Almeida Theatre, London
For the second production in Rupert Goold’s exciting Greek trilogy, hubris once again becomes a leading player, this time in the guise of Pentheus, the son of Agave whose curiosity and inflexibility – like Shakespeare’s Coriolanus (with whom incidentally, one can see several parallels) – leads him to a terrible death.
If Oresteia asked what is the price of justice, Bakkhai sees the gods exacting an awesome revenge for disobedience – the disobedience in this case being refusal to bend the knee to the new religion of Dionysos, played by Ben Whishaw with a mixture of androgyny, mischief and Christ-like charisma.
But like Robert Icke’s Oresteia, the magic of James Macdonald’s vision in Anne Carson’s new version of Euripides’ final work lies in the atmosphere it creates of our contemporary world yet of a mythic timelessness.
Macdonald has taken the all-female Chorus, the narrators of the action, and under Orlando Gough’s direction, fashioned them into a throbbing Bulgarian and east Mediterranean acapella ensemble. Garlanded in green leaves, faces besmirched in white and ochre face-paint and stamping the stage with wooden staffs, they make an impressive if disciplined bunch – not exactly the epitomes of bacchanalian excess so frequently suggested until the climax when Pentheus’s own mother delivers the killer blow, offstage, but highlighting the `double vision’ of Dionysian ecstasy.
The savagery marks one of the production’s high points.
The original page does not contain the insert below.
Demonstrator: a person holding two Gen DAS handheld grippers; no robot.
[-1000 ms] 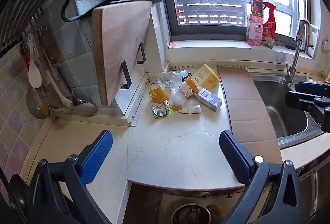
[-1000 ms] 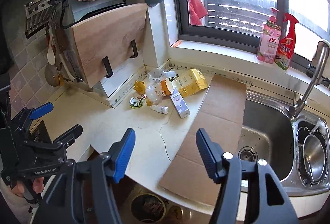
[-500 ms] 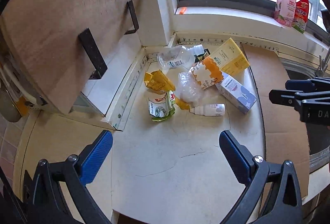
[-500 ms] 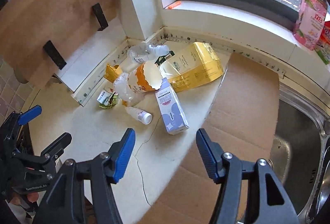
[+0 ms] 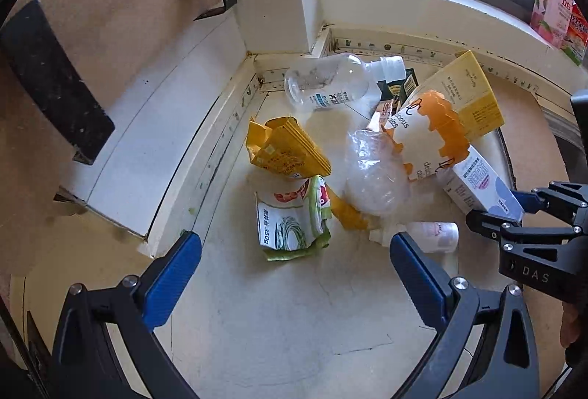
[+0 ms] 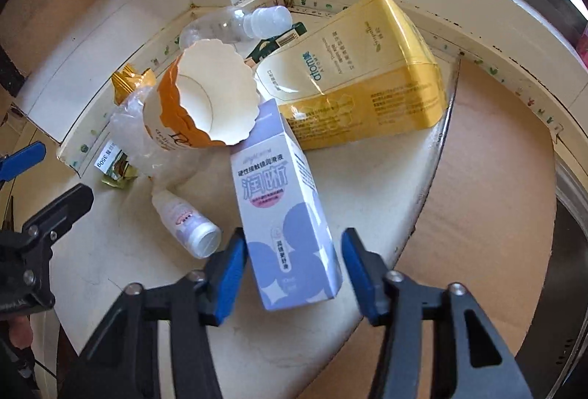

The other, apart from the originality of Gough’s settings, is Whishaw’s long-haired, robed Dionysos confronting Bertie Carvel’s lounge-suited Pentheus – the one sexually, mischievously dual, the other contained, macho, suppressed. Carvel’s transformation into a female as the over-curious and fated Pentheus, anxious to spy on women indulging in Dionysian rituals, is an astonishing one echoing his Miss Trunchbull in Matilda.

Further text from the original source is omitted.